Il viale che costeggiava casa mia era illuminato solo dalla luce della Luna mentre un'aria tagliente sfregiava i nostri visi e una sigaretta accesa bruciava tra le nostre dita. Aspirai scacciando una lacrima per poi buttare fuori il fumo in una nuvola grigia.
Accarezzai con un dito l'incisione sullo schienale della panchina su cui eravamo seduti: S+J. Avevamo appena undici anni, Jasmine e io, quando decidemmo che quella panchina sarebbe stata il nostro posto preferito per condividere le nostre paure, preoccupazioni e debolezze. Successivamente divenne il luogo d'incontro nelle sere estive per fumare qualche sigaretta nascoste dai nostri genitori che, altrimenti, ci avrebbero tagliato le mani.
Spostai lo sguardo nel campo che affiancava la via, rivivendo gli anni della mia tenera infanzia e parte della mia disastrosa adolescenza, dalle cadute dallo slittino, in mezzo alla neve, su una discesa troppo ripida, alle giornate estive a prendere il Sole su un telo abbastanza spazioso per due persone; dai picnic primaverili, con il cibo contenuto in quel cestino colorato da noi di cui andavamo così fiere, ai freschi pomeriggi autunnali a raccogliere le castagne dal grande albero al centro del campo.

"Sofia, dimmi che è tutto uno scherzo, per favore.
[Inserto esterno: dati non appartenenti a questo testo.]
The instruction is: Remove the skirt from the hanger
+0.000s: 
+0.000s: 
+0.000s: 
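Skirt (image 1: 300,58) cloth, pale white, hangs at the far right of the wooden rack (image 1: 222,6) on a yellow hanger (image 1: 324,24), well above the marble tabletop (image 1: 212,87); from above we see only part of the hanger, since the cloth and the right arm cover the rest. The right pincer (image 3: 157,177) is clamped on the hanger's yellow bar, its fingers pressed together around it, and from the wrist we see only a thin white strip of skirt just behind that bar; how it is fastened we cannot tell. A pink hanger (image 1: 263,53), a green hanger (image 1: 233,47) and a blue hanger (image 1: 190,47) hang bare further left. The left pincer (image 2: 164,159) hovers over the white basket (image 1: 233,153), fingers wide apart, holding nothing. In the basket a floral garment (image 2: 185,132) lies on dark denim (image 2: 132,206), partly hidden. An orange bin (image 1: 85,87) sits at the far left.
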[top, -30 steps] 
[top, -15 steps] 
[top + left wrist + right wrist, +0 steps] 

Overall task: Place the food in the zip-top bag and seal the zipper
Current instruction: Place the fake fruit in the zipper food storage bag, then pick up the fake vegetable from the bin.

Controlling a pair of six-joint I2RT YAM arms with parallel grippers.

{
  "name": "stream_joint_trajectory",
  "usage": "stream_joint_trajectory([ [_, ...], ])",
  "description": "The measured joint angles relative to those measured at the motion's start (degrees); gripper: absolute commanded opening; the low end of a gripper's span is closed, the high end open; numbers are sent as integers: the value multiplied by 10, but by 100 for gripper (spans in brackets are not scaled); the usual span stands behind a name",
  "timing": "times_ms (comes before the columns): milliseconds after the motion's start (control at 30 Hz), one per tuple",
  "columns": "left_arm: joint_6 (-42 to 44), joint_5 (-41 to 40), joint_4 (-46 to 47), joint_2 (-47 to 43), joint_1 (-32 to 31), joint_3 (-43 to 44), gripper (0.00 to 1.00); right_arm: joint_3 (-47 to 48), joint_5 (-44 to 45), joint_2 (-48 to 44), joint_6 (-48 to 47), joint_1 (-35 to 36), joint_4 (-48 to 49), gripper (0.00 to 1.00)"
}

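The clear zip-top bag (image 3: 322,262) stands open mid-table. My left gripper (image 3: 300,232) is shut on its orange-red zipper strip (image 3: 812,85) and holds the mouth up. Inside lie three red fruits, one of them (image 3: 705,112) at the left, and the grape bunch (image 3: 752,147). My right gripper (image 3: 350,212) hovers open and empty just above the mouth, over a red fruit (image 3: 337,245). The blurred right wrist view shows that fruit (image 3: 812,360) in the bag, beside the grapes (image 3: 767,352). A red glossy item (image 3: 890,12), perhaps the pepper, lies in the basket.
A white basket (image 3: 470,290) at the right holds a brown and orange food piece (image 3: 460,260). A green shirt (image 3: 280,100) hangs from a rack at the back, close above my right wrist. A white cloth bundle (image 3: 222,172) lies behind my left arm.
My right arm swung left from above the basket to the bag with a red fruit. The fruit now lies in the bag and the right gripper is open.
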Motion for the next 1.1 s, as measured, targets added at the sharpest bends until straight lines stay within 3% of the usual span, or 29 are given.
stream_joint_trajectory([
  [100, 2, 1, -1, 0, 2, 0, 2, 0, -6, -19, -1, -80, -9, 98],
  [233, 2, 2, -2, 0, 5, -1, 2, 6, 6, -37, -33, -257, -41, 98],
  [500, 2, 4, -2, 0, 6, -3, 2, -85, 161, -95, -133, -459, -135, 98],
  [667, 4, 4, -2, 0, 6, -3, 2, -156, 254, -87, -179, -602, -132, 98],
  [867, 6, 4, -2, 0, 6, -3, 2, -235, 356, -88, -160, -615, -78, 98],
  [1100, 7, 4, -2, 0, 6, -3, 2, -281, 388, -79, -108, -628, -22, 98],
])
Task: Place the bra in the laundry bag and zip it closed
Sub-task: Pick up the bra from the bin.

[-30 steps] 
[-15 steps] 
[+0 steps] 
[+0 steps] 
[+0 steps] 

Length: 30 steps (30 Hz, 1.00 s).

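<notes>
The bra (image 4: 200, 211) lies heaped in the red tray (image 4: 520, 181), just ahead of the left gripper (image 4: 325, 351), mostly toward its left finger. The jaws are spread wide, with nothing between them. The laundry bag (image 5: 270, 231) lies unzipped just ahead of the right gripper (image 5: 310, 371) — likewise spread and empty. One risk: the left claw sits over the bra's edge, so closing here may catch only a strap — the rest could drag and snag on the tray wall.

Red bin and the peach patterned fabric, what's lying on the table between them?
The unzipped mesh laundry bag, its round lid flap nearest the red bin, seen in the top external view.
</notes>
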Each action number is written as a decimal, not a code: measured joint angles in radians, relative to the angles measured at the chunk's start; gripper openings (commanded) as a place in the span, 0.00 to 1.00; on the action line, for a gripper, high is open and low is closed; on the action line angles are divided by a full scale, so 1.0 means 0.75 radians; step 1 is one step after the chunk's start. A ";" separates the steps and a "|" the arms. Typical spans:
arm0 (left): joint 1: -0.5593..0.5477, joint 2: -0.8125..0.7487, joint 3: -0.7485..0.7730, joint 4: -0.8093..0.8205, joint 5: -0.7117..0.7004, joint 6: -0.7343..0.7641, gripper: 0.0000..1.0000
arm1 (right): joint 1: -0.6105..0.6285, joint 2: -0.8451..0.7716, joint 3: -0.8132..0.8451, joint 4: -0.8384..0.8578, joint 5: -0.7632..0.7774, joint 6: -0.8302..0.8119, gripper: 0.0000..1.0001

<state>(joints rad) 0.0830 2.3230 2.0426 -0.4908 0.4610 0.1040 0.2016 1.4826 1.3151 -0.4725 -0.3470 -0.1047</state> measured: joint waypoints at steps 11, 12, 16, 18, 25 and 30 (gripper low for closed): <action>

Scoppia a ridere e dimmi che non te ne andrai davvero da qui." Mi supplicó Andrea con voce tremante. Poche volte l'avevo visto piangere, nonostante fossero passati anni dal giorno in cui lo conobbi, e guardare il suo viso così afflitto mi provocò una forte fitta al petto. Avrei voluto farlo, avrei voluto dirgli ch'era tutto frutto della mia fantasia, che non mi sarei mai immaginata di lasciare la mia città, i miei amici, i miei ricordi più belli. Avrei voluto ridere, abbracciarlo e rassicurarlo che mai me ne sarei andata così lontano. Avrei voluto dire tante cose, cose che non rispecchiavano l'orrenda realtà in cui stavo vivendo.

"Prometto che torneró a trovarvi, e..." Iniziai ma venni interrotta dalle grida isteriche della mia amica.
"Tornare a trovarci? E quando? Una volta al mese? Per chissà quanto tempo, poi! Io ho bisogno di averti qua, Sof!" Sfogó le sue lacrime con le mani nei capelli prima di saltarmi al collo stringendomi forte, presa dall'esasperazione.

Perchè? , era l'unica domanda che mi ronzava in testa in quel momento. Perchè proprio a me? Tra tutte le persone a cui sarebbe potuto succede, tra tutte le cose che avrebbero potuto capitare nella mia vita, perché questo? Perchè a me?
Come potevo pensare di riuscire a resistere conducendo una vita totalmente diversa da quella, in un'altra città, lontana da Jas, Andrea, Camilla e Tanc? E la piccola e fragile Alice, dannazione! Il mio pensiero di aiutarla a uscire dalle tenebre in cui si era rinchiusa era andato totalmente in fiamme e ora, quella che necessitava di una qualsiasi via di fuga, ero proprio io.

"Jasmine, cerca di calmarti. La situazione è brutta per tutti, ma la colpa non è di Sofia." Disse Andrea, tentando di mantenere un tono calmo e trasparente, prendendo le mie difese. Abbozzai un sorriso di ringraziamento prima di estrarre un'altra sigaretta dal pacchetto.

Non ero solita a fumare: non mi piaceva particolarmente il gusto reciso e amaro del tabacco ma, nei momenti intrisi di stess e tensione, qualche tiro aveva la capacità di alleggerirmi l'anima nonostante, allo stesso tempo, appesantisse i miei polmoni lasciandomi quasi senza respiro e con la gola tremendamente secca.
Guardavo le nuvole di fumo grigio, che uscivano dalla mia bocca, disperdersi nell'aria, innalzarsi fino a sparire completamente fondendosi con il vento gelido protagonista di una serata ancor più agghiacciante. Quella nuvola di fumo, di lì a poco, sarei stata io, la personificazione più accidentale e coesa: dispersa tra le strade di un posto tutto nuovo, svanita nel nulla con la progressiva perdita di ogni tassello fondamentale che, fino a quel momento, aveva composto e accompagnato la mia vita.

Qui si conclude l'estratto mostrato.